- Opening Delimiter -

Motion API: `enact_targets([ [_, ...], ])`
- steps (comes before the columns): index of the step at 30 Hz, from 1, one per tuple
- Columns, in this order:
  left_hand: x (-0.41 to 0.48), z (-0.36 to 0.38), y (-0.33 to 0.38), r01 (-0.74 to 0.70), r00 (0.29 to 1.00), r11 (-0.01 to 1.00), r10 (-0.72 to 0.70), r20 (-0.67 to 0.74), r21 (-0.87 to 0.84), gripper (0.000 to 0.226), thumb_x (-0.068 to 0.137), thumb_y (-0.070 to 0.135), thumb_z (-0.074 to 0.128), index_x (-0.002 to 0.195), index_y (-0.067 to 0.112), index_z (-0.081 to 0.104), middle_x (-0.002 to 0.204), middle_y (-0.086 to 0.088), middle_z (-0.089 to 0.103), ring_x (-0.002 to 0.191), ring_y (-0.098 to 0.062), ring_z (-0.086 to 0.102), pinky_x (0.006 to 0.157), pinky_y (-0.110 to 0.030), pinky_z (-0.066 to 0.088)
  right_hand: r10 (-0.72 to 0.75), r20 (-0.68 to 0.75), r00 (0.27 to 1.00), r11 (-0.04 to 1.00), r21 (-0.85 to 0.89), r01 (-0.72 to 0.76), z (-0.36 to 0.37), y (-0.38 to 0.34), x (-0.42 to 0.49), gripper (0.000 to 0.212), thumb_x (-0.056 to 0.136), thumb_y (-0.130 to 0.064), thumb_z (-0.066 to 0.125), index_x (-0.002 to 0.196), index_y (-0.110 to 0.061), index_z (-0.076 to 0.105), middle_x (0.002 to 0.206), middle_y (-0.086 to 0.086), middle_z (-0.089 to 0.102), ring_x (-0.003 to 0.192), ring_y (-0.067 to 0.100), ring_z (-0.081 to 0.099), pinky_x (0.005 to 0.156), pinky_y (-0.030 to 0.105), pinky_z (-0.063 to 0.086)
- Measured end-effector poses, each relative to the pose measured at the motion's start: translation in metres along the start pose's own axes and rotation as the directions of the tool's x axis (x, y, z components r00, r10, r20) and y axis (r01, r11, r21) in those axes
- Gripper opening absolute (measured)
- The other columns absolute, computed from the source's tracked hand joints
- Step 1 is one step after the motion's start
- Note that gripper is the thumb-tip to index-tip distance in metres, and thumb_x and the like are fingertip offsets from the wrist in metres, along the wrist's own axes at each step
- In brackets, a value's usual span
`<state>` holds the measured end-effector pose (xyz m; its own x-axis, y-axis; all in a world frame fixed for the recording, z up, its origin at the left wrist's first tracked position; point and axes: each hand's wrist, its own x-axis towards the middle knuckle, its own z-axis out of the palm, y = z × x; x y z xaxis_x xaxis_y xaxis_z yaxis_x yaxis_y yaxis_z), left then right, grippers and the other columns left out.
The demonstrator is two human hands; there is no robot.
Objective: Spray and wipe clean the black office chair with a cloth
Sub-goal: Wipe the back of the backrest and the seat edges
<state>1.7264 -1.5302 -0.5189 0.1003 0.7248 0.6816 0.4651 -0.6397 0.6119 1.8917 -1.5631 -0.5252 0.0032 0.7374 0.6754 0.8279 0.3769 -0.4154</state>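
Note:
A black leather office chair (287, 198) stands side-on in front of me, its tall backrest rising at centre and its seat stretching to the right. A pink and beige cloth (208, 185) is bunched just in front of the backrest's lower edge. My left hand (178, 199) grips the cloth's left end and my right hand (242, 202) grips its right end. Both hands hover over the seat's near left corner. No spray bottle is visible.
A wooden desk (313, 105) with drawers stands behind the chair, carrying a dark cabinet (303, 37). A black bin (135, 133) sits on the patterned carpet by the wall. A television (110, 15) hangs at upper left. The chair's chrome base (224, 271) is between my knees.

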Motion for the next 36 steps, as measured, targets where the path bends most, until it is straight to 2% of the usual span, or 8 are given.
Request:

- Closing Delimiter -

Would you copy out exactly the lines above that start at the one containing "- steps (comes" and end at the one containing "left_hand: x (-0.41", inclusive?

- steps (comes before the columns): index of the step at 30 Hz, from 1, one per tuple
- Columns, in this order:
  left_hand: x (-0.41 to 0.48), z (-0.36 to 0.38), y (-0.33 to 0.38), r01 (-0.74 to 0.70), r00 (0.29 to 1.00), r11 (-0.01 to 1.00), r10 (-0.72 to 0.70), r20 (-0.67 to 0.74), r21 (-0.87 to 0.84), gripper (0.000 to 0.226), thumb_x (-0.068 to 0.137), thumb_y (-0.070 to 0.135), thumb_z (-0.074 to 0.128), index_x (-0.002 to 0.195), index_y (-0.067 to 0.112), index_z (-0.081 to 0.104), middle_x (-0.002 to 0.204), middle_y (-0.086 to 0.088), middle_z (-0.089 to 0.103), ring_x (-0.002 to 0.191), ring_y (-0.098 to 0.062), ring_z (-0.086 to 0.102), pinky_x (0.006 to 0.157), pinky_y (-0.110 to 0.030), pinky_z (-0.066 to 0.088)

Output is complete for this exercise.